*** RECORDED INFORMATION Section Begins ***

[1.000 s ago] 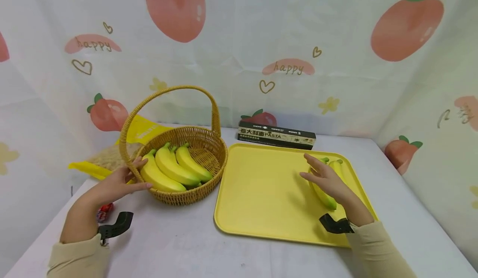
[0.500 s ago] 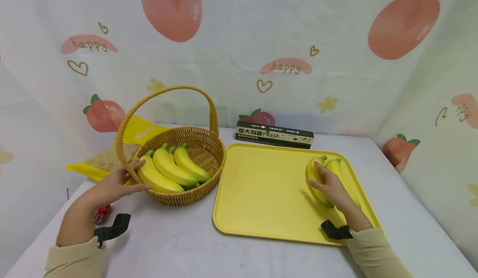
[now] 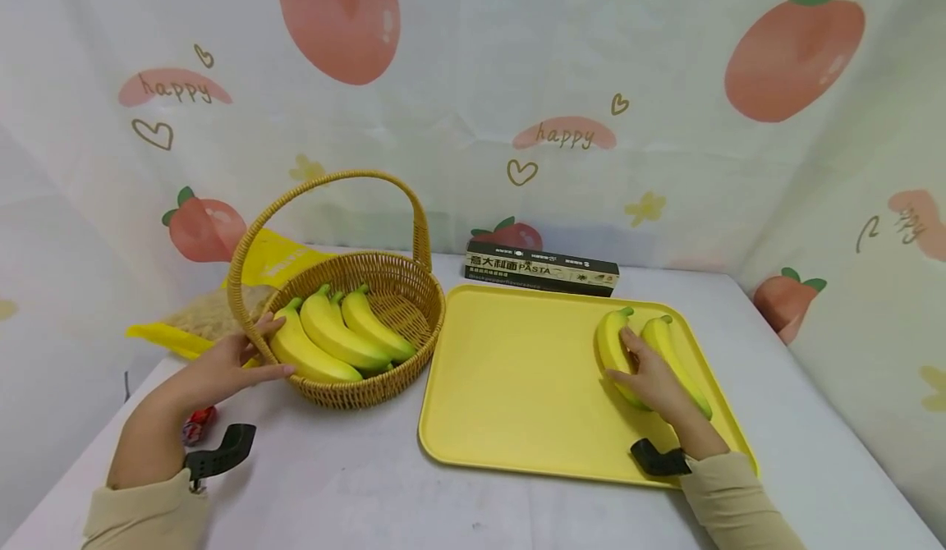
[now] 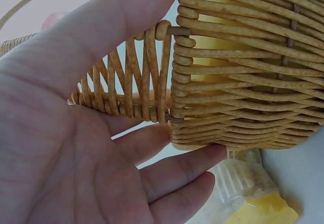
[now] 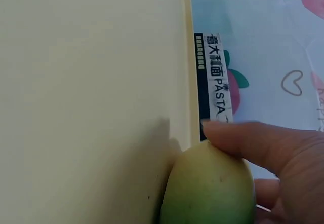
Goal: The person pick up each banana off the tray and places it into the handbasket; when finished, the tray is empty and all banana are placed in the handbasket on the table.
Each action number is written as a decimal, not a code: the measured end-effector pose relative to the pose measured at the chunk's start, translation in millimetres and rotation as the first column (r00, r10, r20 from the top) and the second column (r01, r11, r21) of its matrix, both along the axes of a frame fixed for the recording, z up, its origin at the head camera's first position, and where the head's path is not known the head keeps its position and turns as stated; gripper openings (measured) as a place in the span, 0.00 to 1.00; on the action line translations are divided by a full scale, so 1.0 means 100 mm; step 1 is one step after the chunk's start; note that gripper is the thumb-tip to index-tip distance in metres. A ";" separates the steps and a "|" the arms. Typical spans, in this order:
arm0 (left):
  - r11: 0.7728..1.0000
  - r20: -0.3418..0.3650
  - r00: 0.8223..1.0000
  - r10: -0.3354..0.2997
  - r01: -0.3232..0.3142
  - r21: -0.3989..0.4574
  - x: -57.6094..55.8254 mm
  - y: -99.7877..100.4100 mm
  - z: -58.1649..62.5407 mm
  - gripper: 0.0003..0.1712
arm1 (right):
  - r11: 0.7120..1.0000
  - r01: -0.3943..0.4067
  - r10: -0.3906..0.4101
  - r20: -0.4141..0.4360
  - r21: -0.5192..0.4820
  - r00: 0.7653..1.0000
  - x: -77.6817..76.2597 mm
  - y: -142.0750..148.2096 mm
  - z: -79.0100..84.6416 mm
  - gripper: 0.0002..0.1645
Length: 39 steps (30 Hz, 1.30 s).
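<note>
With thumb and fingers on either side of the handle's base, my left hand holds the wicker basket at its left rim. The left wrist view shows the thumb at the rim of the woven wall and fingers along the outside. Several yellow bananas with green tips lie in the basket. On the right, my right hand grips a banana over the yellow tray. Its greenish end fills the lower right wrist view, the thumb against it. A second banana lies on the tray to the right.
A black pasta box stands behind the tray. The bag with yellow ends lies behind and left of the basket. A small red-wrapped item is near my left forearm. A printed curtain closes off the back.
My right hand has come down onto the left banana on the tray and shifted it slightly left, widening the gap to the other banana. The left hand has stayed at the basket.
</note>
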State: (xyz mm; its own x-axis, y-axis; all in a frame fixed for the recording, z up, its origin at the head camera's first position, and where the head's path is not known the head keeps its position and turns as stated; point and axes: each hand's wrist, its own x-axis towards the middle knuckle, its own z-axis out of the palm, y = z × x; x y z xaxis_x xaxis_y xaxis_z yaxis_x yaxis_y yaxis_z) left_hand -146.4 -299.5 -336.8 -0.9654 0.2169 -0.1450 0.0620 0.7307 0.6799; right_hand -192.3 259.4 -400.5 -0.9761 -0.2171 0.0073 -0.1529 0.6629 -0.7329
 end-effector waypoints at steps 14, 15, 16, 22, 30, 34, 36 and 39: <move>1.000 -0.002 1.000 -0.009 0.009 0.015 -0.02 -0.01 -0.01 0.49 | 0.996 -0.080 0.080 -0.002 0.027 0.997 0.00 -0.01 -0.01 0.48; 1.000 -0.003 1.000 -0.011 0.011 0.018 -0.02 -0.01 -0.01 0.49 | 0.997 -0.079 0.080 -0.004 0.024 0.997 0.00 -0.02 0.00 0.48; 1.000 -0.004 1.000 -0.013 0.013 0.019 -0.02 -0.01 -0.01 0.49 | 0.997 -0.079 0.079 -0.004 0.021 0.997 0.00 -0.03 0.01 0.48; 1.000 0.004 1.000 -0.007 0.007 0.014 -0.02 -0.01 -0.01 0.49 | 0.997 -0.067 0.068 -0.015 0.029 0.998 0.00 -0.08 0.07 0.47; 1.000 0.005 1.000 -0.006 0.006 0.022 -0.01 -0.01 -0.02 0.49 | 0.998 -0.054 0.055 -0.031 0.041 0.998 0.04 -0.15 0.18 0.45; 1.000 0.008 1.000 -0.002 0.002 0.018 0.00 -0.01 -0.02 0.49 | 0.997 -0.074 0.075 -0.046 0.024 0.996 0.07 -0.18 0.24 0.42; 1.000 0.008 1.000 -0.002 0.002 0.019 0.00 -0.01 -0.02 0.49 | 0.996 -0.086 0.086 -0.054 0.015 0.995 0.07 -0.21 0.26 0.42; 1.000 0.006 1.000 -0.006 0.006 0.027 -0.01 -0.01 -0.02 0.49 | 0.994 -0.112 0.111 -0.058 -0.011 0.992 0.08 -0.25 0.30 0.42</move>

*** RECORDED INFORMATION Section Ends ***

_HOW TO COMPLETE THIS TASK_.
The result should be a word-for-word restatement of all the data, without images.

_WRITTEN ANSWER_.
[1.000 s ago] 
[0.500 s ago] 
[now] 
[now] 
[now] 
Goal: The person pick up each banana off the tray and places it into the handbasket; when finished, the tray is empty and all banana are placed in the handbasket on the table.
Each action number is written as a decimal, not a code: the measured end-effector pose relative to the pose measured at the chunk's start, translation in millimetres and rotation as the first column (r00, r10, r20 from the top) and the second column (r01, r11, r21) of its matrix, both along the axes of a frame fixed for the recording, z up, its origin at the head camera's first position, and where the head's path is not known the head keeps its position and turns as stated; gripper openings (measured) as a place in the span, 0.00 to 1.00; on the action line translations are divided by a full scale, so 1.0 means 100 mm; step 1 is one step after the chunk's start; note that gripper is the thumb-tip to index-tip distance in metres. A ";" separates the steps and a "|" the arms. Typical spans, in this order:
arm0 (left):
  - r11: 0.7728..1.0000
  - r20: -0.3418..0.3650
  - r00: 0.8223..1.0000
  - r10: -0.3354..0.2997
  - r01: -0.3232..0.3142
  - r21: -0.3989..0.4574
  - x: -57.6094..55.8254 mm
  - y: -99.7877..100.4100 mm
  - z: -58.1649..62.5407 mm
  - gripper: 0.0003..0.1712
arm1 (right):
  - r11: 0.7120..1.0000
  - r01: -0.3943..0.4067
  - r10: -0.3906..0.4101
  - r20: -0.4141..0.4360
  - r21: -0.5192..0.4820
  - r00: 0.7653..1.0000
  - x: -77.6817..76.2597 mm
  - y: -142.0750..148.2096 mm
  - z: -79.0100..84.6416 mm
  - gripper: 0.0002..0.1645
Length: 39 steps (30 Hz, 1.30 s).
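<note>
With thumb and fingers on either side of the handle's base, my left hand holds the wicker basket at its left rim. The left wrist view shows the thumb at the rim of the woven wall and fingers along the outside. Several yellow bananas with green tips lie in the basket. On the right, my right hand grips a banana over the yellow tray. Its greenish end fills the lower right wrist view, the thumb against it. A second banana lies on the tray to the right.
A black pasta box stands behind the tray. The bag with yellow ends lies behind and left of the basket. A small red-wrapped item is near my left forearm. A printed curtain closes off the back.
My right hand has come down onto the left banana on the tray and shifted it slightly left, widening the gap to the other banana. The left hand has stayed at the basket.
</note>
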State: (xyz mm; its own x-axis, y-axis; all in a frame fixed for the recording, z up, its origin at the head camera's first position, and where the head's path is not known the head keeps its position and turns as stated; point and axes: each hand's wrist, its own x-axis towards the middle knuckle, its own z-axis out of the palm, y = z × x; x y z xaxis_x xaxis_y xaxis_z yaxis_x yaxis_y yaxis_z) left_hand -146.4 -299.5 -336.8 -0.9654 0.2169 -0.1450 0.0620 0.7307 0.6799; right_hand -192.3 259.4 -400.5 -0.9761 -0.2171 0.0073 -0.1529 0.6629 -0.7329
 end-effector waypoints at steps 14, 15, 16, 22, 30, 34, 36 and 39: <move>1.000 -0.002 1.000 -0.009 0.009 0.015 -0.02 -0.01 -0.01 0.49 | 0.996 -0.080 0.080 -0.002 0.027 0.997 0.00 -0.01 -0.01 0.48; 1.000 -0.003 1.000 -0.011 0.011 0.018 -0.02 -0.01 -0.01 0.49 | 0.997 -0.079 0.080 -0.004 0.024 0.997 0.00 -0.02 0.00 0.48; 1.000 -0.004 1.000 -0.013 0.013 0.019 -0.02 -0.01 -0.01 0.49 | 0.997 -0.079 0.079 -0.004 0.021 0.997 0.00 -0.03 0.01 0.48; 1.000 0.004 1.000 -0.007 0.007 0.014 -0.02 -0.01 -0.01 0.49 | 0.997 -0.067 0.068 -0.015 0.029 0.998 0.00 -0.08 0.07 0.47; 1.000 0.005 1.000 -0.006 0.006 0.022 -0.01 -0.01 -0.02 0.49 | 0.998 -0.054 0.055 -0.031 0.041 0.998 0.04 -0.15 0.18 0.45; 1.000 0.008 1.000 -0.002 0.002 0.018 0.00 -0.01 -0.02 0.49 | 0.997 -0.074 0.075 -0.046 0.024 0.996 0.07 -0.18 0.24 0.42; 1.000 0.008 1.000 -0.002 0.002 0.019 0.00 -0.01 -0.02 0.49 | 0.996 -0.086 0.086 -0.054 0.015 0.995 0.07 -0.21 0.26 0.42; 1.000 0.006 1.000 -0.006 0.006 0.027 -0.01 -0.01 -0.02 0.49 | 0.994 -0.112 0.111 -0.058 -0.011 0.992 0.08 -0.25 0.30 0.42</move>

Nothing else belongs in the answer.